The important thing is that you don't feel rushed. If you can get everything together in two weeks - great. But if you feel a little rushed you might want to wait untill the next show. If you are rushed, and they are your first frogs, you may very likely forget something.

Good luck, and have fun with your first viv - building it is half the fun.

BTW: What frog species are you looking on getting?


----------



## reptileink (May 1, 2005)

I personally think you should wait for a couple of reasons. One reason is that you want to let your plants grow out some(unless you stuff it.) Another reason is so you can monitor what's going on in the viv. Making sure you have a good temperature gradient, humidity, etc. Also you can toy with the water feature(if you have one), and make sure it's doing what you want it to. When I picked up my frogs this past weekend, the guy asked me how established the tank was. I told him a month, and he seemed satisfied with that. Besides, you want to get some micro-organisms to find your tank and procreate. My new frogs chase the little gnats that live in the substrate all the time! It's a good suppliment between feedings for them. I have mold on my wood and it doesn't seem to bother them(of course, you can't ask them :lol: ) Hope this helps!


----------



## bbrock (May 20, 2004)

reptileink said:


> I personally think you should wait for a couple of reasons. One reason is that you want to let your plants grow out some(unless you stuff it.) Another reason is so you can monitor what's going on in the viv. Making sure you have a good temperature gradient, humidity, etc. Also you can toy with the water feature(if you have one), and make sure it's doing what you want it to. When I picked up my frogs this past weekend, the guy asked me how established the tank was. I told him a month, and he seemed satisfied with that. Besides, you want to get some micro-organisms to find your tank and procreate. My new frogs chase the little gnats that live in the substrate all the time! It's a good suppliment between feedings for them. I have mold on my wood and it doesn't seem to bother them(of course, you can't ask them :lol: ) Hope this helps!

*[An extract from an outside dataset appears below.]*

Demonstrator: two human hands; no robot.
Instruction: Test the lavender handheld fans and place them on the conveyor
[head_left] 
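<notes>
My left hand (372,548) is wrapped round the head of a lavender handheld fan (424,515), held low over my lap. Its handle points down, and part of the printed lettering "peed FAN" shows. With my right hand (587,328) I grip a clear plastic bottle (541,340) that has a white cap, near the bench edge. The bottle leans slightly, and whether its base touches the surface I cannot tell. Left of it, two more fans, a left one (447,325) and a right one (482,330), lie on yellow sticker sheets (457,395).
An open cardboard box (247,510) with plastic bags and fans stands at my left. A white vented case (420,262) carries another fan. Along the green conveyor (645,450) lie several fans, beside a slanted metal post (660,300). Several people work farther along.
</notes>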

I think this is some really great advice that I had never really thought about before. I often joke that I let my new vivs season at least 10 minutes before introducing frogs to point out the fact that vivaria do not really need to "mature" the same way as aquaria before they can support frogs. However, this assumes that the viv is set up with the proper temp, humidity, etc. I've been doing this long enough that I pretty much know when I set up a viv it will be fine for the frogs but for a first time viv, the advice of setting it up early so you can make adjustments to the environment before the frogs go in is very wise.


----------



## TopGunJags01 (Jul 31, 2004)

I keep my new frogs in a shoes box for atleast a month and a half or more just to be safe, so to me I have plenty of time to purchase the frogs before making the viv. Useally purchase the frogs a week after my viv is done or a week before.


----------



## themann42 (Apr 12, 2005)

Thanks for all the great responces guys. I think what I'm gonna do is a little combination of what each person has said so far...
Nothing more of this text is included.